Look through the listing below and write out exactly the lines from the line with "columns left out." to the line with "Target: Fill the", both included, and no others.

Data extract
______

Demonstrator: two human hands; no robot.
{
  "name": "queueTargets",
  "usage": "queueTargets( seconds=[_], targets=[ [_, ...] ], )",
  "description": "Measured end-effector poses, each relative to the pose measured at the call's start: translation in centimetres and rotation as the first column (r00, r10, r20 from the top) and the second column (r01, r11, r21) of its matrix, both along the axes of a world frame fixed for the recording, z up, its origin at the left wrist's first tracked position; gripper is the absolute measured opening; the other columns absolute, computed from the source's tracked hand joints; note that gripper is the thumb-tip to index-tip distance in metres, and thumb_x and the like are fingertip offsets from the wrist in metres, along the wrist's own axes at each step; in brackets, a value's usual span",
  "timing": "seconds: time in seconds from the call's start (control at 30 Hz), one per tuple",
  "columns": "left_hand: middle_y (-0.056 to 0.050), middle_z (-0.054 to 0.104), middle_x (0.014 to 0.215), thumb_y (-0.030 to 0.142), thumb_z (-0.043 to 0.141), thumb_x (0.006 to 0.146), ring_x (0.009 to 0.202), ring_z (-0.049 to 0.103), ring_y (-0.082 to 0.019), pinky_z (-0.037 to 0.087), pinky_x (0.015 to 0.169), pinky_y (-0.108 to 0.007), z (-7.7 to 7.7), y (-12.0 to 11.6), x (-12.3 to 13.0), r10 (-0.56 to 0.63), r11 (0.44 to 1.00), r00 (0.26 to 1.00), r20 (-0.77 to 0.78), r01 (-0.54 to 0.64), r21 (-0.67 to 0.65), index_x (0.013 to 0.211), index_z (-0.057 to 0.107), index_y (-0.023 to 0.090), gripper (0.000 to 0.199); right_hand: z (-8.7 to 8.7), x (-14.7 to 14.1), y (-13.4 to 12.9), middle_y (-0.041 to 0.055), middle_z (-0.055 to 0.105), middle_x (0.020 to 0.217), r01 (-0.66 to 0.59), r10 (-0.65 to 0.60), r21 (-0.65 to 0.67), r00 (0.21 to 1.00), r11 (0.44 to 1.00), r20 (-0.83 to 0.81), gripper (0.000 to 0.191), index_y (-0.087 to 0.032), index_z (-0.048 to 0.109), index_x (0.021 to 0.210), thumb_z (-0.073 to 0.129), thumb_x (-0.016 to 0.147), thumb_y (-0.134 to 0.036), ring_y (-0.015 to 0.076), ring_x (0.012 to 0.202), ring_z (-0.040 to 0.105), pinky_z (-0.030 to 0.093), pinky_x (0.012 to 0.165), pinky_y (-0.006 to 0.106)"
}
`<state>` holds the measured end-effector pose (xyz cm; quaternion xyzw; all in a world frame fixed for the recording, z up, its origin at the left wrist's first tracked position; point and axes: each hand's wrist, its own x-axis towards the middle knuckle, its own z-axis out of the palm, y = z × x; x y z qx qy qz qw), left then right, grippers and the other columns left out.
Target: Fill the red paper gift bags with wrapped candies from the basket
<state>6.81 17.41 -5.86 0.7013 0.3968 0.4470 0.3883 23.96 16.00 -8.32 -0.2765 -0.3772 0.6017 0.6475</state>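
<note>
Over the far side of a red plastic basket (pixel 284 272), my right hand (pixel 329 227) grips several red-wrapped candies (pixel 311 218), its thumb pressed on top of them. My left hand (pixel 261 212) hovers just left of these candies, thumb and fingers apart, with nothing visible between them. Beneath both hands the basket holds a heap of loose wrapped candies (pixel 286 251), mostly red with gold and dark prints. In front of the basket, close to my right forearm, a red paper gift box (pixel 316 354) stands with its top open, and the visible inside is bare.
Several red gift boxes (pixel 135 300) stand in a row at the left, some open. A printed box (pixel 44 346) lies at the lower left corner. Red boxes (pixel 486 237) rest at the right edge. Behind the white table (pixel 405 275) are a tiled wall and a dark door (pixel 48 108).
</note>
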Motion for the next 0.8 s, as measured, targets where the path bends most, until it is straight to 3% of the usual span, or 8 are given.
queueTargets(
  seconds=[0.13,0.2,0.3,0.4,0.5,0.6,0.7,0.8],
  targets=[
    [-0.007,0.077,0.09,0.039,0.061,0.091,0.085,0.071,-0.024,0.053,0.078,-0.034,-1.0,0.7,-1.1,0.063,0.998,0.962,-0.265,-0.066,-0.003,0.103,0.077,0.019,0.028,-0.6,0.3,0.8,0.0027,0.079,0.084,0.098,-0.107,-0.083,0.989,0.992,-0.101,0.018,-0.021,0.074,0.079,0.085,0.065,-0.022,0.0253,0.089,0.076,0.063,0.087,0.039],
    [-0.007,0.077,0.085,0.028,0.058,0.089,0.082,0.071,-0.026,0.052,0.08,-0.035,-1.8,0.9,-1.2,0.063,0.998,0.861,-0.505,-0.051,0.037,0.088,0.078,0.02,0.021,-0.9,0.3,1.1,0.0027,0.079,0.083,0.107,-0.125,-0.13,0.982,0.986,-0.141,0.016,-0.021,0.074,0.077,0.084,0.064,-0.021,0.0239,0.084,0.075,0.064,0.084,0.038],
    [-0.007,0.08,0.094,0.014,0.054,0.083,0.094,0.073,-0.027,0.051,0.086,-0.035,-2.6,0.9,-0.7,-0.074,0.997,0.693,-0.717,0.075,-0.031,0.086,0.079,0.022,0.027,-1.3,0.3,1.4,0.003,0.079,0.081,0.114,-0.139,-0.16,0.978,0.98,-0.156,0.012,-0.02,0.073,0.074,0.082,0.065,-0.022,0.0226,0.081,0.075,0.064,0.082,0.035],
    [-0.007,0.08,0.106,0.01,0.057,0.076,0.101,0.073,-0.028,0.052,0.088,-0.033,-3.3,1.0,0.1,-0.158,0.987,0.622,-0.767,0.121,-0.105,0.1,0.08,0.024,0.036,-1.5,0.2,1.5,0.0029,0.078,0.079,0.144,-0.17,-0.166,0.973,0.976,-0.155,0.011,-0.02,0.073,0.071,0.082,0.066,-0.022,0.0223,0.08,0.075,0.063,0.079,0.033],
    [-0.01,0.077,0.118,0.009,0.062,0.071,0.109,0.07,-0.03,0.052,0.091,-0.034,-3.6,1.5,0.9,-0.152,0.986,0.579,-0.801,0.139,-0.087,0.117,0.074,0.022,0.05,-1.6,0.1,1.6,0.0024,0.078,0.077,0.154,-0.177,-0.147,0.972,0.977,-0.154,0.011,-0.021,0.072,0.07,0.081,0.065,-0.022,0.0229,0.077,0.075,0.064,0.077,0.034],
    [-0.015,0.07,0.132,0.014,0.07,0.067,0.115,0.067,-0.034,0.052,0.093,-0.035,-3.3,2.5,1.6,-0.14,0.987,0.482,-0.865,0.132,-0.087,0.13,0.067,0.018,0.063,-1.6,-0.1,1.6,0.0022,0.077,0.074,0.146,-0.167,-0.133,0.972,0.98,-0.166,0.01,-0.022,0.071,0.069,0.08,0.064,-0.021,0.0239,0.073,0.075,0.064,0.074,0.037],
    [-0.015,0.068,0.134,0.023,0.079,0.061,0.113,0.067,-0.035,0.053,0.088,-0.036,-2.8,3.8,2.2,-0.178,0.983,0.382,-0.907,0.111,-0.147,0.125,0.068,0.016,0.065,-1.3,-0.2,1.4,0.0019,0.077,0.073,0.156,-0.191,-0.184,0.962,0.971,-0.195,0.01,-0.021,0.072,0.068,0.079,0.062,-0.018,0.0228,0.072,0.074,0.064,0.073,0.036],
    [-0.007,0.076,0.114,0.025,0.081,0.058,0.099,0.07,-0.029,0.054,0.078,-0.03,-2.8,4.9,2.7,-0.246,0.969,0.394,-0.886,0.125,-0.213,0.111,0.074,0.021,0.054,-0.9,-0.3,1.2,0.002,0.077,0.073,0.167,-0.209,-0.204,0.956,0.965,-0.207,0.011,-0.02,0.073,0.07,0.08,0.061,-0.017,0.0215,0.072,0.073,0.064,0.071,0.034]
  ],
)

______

Result for this exercise
`<state>` holds the measured end-effector pose (xyz cm; quaternion xyzw; all in a world frame fixed for the recording, z up, its origin at the left wrist's first tracked position; point and axes: each hand's wrist, its own x-axis towards the middle knuckle, its own z-axis out of the palm, y = z × x; x y z qx qy qz qw), left then right, grippers and the other columns left out.
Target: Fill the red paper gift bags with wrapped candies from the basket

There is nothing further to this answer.